Tim Barrus: Jonah’s Mountain

I am amused and sustained by the idea that the end of homo sapiens’ domination of the planet will be sooner than anyone suspected.


The end is irreversible now. It is too late. Many scientists know.


They give voice to this reality in private. What good would blowing whistles do. Too late is too late. Nothing as we know it will survive. In the context of geological evolution, the last twenty million years isn’t spit.


We cannot say our leaders failed us. We made them our leaders. We did it to ourselves. I wish the end would come sooner than it will because I would love to watch certain people lose their golden wealth and die. I would hope it would be painful and strangulating. One can dream.


So our children are angry.


And.


Have they risen up to take hold of the reins of culture. Hardly. They are insignificant.

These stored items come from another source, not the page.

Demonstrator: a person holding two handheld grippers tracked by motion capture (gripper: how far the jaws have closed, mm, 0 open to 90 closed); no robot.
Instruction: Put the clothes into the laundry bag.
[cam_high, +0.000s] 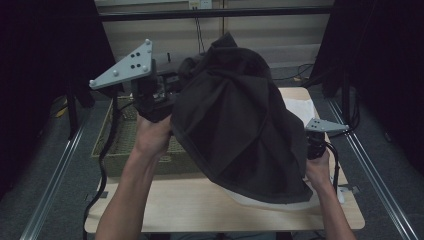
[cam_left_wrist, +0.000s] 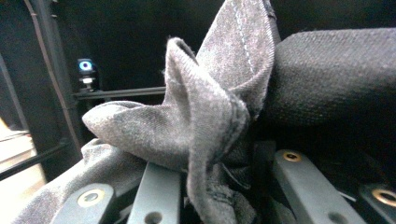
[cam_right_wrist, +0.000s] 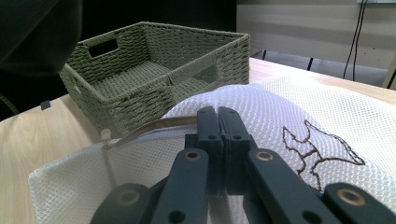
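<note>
The left gripper (cam_high: 167, 100), raised over the left part of the counter (cam_high: 200, 210), is clamped on a bunched fold of a dark garment (cam_high: 240, 125); in the left gripper view the gathered grey-black cloth (cam_left_wrist: 210, 121) rises straight from between the jaws, with a stitched hem curling up and over. From that pinch the garment hangs down and to the right across the middle of the high view, a broad draped mass that is widest at its lower hem and narrows to a peak at the top, so its long axis runs from the upper left down toward the lower right. It hides much of what lies behind it, including part of the woven basket (cam_high: 125, 145) that stands on the left side of the counter just below the left hand (cam_high: 150, 137). The right gripper (cam_high: 316, 150) sits low at the garment's right edge, its jaws pressed together on the white mesh bag (cam_right_wrist: 289, 121) lying on the counter; whether the pads actually pinch the mesh cannot be told. In the right gripper view the bag bears a dark embroidered figure (cam_right_wrist: 322, 149), its zip edge (cam_right_wrist: 140, 133) runs off to the left, and the basket (cam_right_wrist: 154, 79) stands just beyond it, touching or nearly touching. In the high view the bag's pale edge (cam_high: 270, 202) shows beneath the garment's lower hem.
</note>
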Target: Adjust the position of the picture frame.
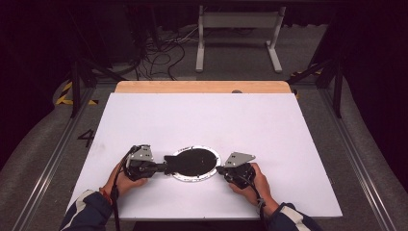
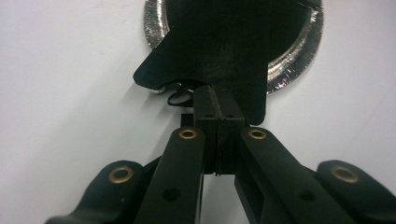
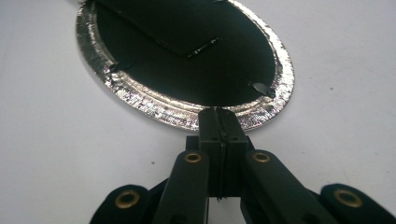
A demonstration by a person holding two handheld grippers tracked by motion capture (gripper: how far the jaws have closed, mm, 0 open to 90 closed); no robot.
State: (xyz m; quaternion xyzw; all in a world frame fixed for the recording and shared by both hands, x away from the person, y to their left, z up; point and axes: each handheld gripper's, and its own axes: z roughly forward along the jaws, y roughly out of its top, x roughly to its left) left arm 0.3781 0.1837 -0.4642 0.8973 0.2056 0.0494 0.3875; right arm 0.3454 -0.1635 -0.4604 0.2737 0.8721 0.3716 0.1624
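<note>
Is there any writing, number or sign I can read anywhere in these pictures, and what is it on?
"4": a dark figure marked on the grey floor left of the white table.
Yellow-and-black hazard stripes on the floor farther back: a sign, no words.
Nothing legible on the tongs or the silver-rimmed plate.

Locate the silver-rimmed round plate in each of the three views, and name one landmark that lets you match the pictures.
High view: the plate lies low and central on the white table, between the two hand-held grippers.
Left gripper view: its rim curves across the top, partly under the black sheet.
Right gripper view: the plate fills the upper centre, rim at the shut jaws.
Shared landmark: the shiny crinkled silver rim.
</note>
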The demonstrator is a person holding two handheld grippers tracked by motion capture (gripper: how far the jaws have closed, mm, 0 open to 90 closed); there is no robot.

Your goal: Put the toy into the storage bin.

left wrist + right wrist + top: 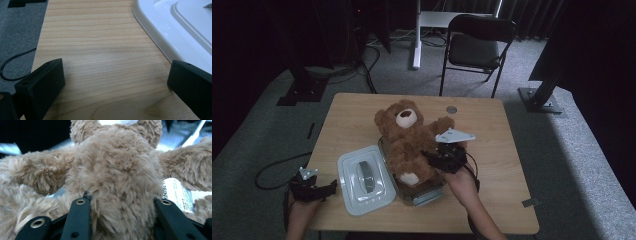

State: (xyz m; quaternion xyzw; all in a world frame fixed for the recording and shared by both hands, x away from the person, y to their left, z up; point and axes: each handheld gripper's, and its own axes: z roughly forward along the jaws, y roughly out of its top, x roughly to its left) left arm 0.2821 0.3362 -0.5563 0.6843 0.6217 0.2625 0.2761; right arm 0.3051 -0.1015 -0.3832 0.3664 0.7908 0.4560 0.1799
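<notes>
While the wooden table (492, 150) bears everything, the teddy bear (409, 140) lies in a clear container (424, 195) at its middle, beside a white lid (362, 180). The right gripper (437, 159) clenches the bear's body (fur bulging between both jaws). The left gripper (329, 187) rests spread wide, holding nothing.

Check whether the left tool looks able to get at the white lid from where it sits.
Probably yes. The left tool rests open at the table edge, with bare wood between its jaws and the white lid lying close beside it. The teddy bear, gripped by the right tool, sits beyond the lid, not between.
</notes>
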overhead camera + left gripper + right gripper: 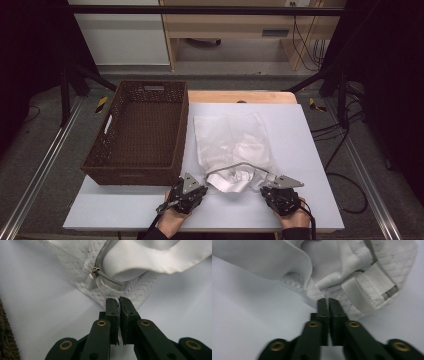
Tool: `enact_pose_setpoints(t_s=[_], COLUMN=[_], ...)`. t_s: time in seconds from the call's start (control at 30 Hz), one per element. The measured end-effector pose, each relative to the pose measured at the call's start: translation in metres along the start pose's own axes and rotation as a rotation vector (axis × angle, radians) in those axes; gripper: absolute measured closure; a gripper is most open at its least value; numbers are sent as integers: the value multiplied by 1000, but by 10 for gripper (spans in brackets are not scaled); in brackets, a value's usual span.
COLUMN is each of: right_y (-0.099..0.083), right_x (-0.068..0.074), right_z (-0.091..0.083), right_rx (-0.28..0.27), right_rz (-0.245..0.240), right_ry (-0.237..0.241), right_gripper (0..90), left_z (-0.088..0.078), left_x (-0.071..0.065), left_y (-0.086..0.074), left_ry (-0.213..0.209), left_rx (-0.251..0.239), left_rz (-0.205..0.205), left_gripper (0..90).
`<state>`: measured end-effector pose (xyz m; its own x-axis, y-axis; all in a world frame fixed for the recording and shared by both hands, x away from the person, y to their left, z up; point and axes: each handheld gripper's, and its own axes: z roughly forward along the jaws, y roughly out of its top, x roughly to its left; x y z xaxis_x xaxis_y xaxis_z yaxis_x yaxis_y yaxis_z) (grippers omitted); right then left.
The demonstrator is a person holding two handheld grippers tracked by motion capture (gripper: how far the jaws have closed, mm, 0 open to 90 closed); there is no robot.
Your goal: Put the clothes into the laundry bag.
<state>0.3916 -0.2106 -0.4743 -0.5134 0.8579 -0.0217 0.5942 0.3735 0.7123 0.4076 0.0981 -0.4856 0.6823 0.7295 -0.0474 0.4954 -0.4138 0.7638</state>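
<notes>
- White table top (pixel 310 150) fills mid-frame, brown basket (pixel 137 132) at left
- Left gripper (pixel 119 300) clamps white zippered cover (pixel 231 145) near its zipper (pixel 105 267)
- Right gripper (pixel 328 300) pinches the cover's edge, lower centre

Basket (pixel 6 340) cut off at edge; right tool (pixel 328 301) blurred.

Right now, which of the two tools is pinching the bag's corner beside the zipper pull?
The left tool, nearest the wicker basket: it grips the white zip bag just below the zipper pull. The right tool holds the tab end.
</notes>
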Motion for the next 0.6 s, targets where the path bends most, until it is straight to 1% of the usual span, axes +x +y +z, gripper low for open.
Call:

Their parents are insignificant. Their parents are ephemeral, and it doesn’t really matter what college you might bribe.


We Casandra People know. Whales are dying on plastic grocery bags. Life can no longer sustain itself. It is dwindling all around you if you care to look. The Blue Jays have not returned to Jonah’s Mountain. The crows, smart birds, Crows, are ascendent. Not even eagles will survive. They will be overwhelmed. They are already overwhelmed. I have only seen one up here in five years.


They still shoot bears and bear cubs up here. We saw a mother and her cubs, all shot, and hanging by their necks on ropes tied to the branches of an oak tree.


The boys stood in their boots stunned.


They were mute. They know what men are like. They know death. It has been the dog who bites their ass most of their worthless lives. They know what it means.


They can all smell hatred a mile away. Homo sapiens consumed by their own hatred of themselves.


I just kept walking. I wanted to get to the top by sunset.


But no.


Among the lot of us, we had one foxhole shovel. They’re like Swiss Army Knives.


Darren and Smurf climbed the tree.  They cut the bears down.


Harrison, shirtless, dug the hole.


Smurf wept.


A forest fire of visceral emptiness of whirl-wind echo and outrage. A scream at the way things are. At life. Smurf is not going down without a fight. Kid has guts.


We are quite able to set up tents in the galaxies of the dark.


By the time we got to the top of Jonah’s Mountain to camp, the sun was a memory and the scrub pines struggling to grow up there were lost in a whisper’s shadows.